Le confinement nous a appris à nous renouveler, car nous ne disposions pas de tous les outils nécessaires pour travailler à distance. L’adaptation a donc dû être très rapide. Mais, paradoxalement, nous avons réussi à nous voir et à nous parler plus souvent, ce que nous ne prenions pas le temps de faire auparavant. Le confinement nous a également appris à travailler de manière plus transverse. Nous avons organisé un séminaire début juillet pour réfléchir ensemble sur ces enseignements liés à la crise sanitaire. Des réflexions sur notre cœur de métier ont été très riches, notamment pour approfondir notre action auprès des parents. Nous développons aussi de nouveaux outils de communication interne, et établissons des espaces de discussion plus fréquents, ce qui nous permet d’avoir aujourd’hui une meilleure cohésion d’équipe. Nous avons compris que nous devions trouver une nouvelle dynamique d’échange, surtout dans cette phase de développement fort que connaît Ma Chance Moi Aussi.
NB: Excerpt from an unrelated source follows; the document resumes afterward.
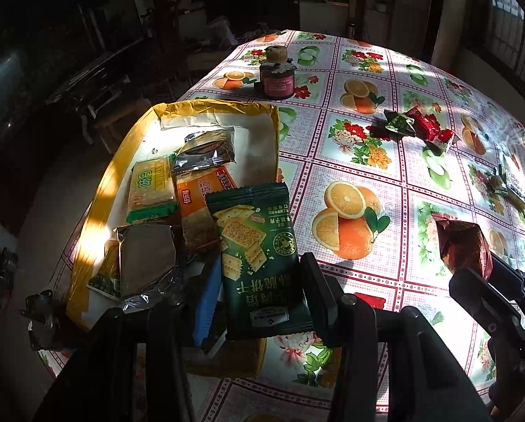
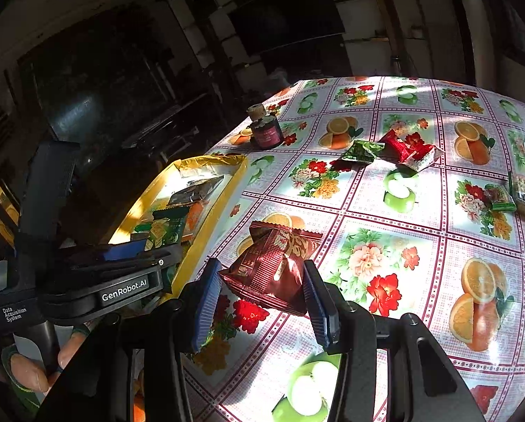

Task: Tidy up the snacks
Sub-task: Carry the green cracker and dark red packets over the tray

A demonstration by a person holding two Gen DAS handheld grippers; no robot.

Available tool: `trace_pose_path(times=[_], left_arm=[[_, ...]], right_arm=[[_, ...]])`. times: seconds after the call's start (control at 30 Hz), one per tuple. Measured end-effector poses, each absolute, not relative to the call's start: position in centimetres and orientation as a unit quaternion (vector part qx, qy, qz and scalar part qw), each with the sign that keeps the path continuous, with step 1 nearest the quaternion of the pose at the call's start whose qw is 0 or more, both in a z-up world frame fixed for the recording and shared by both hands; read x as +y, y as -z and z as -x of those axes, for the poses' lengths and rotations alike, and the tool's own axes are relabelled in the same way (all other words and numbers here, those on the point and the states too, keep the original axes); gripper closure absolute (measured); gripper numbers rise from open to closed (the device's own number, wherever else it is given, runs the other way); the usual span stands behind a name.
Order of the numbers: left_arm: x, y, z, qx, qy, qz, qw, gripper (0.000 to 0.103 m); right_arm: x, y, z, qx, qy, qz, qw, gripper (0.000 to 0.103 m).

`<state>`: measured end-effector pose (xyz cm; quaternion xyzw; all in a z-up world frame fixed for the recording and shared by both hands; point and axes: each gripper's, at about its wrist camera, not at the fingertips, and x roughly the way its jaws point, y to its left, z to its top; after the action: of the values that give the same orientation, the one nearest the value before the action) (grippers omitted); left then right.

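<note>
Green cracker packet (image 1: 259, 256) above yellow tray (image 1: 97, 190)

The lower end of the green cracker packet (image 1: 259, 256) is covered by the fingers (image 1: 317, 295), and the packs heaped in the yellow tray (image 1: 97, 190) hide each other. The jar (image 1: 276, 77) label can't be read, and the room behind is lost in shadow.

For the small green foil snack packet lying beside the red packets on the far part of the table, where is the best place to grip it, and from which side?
Probably grip the small green foil packet across its flat pointed end, which points away from the red foil packets. Come from above on that free side: the packet lies flat on the fruit-pattern tablecloth, and its other end touches the red ones.
</note>
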<state>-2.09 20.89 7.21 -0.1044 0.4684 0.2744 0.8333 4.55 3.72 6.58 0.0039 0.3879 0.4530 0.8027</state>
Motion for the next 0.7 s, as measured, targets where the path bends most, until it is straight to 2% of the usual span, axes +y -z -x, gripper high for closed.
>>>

Comment se passe ce deuxième confinement ?

Nous sommes heureux et soulagés que ce deuxième confinement épargne les enfants, car ils continuent d’aller à l’école et à venir chez nous le soir. Nous pouvons ainsi continuer notre action. C’est très important. En revanche les actions de partage avec les parents, comme nos « cafés parents », sont suspendues, tout comme les activités extra-scolaires pendant les vacances.

Quel a été l’impact sur vos financements ?
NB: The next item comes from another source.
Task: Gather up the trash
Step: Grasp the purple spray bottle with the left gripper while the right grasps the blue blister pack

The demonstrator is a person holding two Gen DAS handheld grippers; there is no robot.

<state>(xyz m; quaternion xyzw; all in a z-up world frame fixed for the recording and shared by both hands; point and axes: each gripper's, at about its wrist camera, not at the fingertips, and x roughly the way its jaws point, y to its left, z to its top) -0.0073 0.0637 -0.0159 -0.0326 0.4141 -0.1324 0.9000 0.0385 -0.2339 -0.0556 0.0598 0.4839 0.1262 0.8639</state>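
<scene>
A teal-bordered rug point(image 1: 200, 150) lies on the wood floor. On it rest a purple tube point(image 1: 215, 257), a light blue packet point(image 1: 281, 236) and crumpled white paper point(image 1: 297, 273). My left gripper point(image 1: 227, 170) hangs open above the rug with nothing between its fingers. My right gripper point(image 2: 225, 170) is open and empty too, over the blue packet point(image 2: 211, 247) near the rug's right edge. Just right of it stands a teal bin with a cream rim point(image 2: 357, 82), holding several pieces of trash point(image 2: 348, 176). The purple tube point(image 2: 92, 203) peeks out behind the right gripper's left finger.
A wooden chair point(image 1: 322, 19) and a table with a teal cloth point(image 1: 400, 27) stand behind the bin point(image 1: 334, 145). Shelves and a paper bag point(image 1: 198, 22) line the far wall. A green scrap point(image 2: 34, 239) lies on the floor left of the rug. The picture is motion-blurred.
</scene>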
90% de nos fonds viennent d’acteurs privés, et beaucoup de nos soutiens ont revu à la baisse le don qu’ils nous font chaque année, par mesure de sécurité, compte tenu de la situation économique incertaine. Nous avons dû réduire l’ensemble de nos coûts et avons pris la décision de bloquer tout développement à court terme afin de garantir notre pérennité. Aujourd’hui, nous cherchons à diversifier nos ressources et travaillons d’ores et déjà sur 3 pistes : les financements publics, les financements européens, et la collecte auprès du grand public. Pour cette dernière, nous devrons démultiplier nos actions de communication. La collecte de fonds est un enjeu majeur pour atteindre nos objectifs de développement et ainsi accueillir un maximum d’enfants en fragilité pour leur donner de belles chances de réussite.

[1] L’ambition de l’association Ma Chance Moi Aussi est de donner la possibilité aux enfants en situation de vulnérabilité flagrante, dans les quartiers prioritaires, de choisir leur vie plutôt qu’une voie toute tracée. Il existe de multiples raisons à la fragilité éducative de leurs parents : pauvreté, monoparentalité, barrière de la langue, ou encore problèmes médicaux, sociaux, financiers. La mission de l’association est d’outiller les enfants pour les soutenir malgré le contexte dans lequel ils vivent. Il s’agit d’un accompagnement en prévention précoce, dans la durée, parfois 10 ans s’il le faut. Il comprend, outre le soutien scolaire du soir, des activités d’éveil artistique, culturel, citoyen, du sport le mercredi après-midi et durant la moitié des vacances scolaires. Aujourd’hui Ma Chance Moi Aussi consacre 700 heures de soutien par enfant et par an (à titre comparatif, un enfant passe en moyenne 864 heures par an à l’école).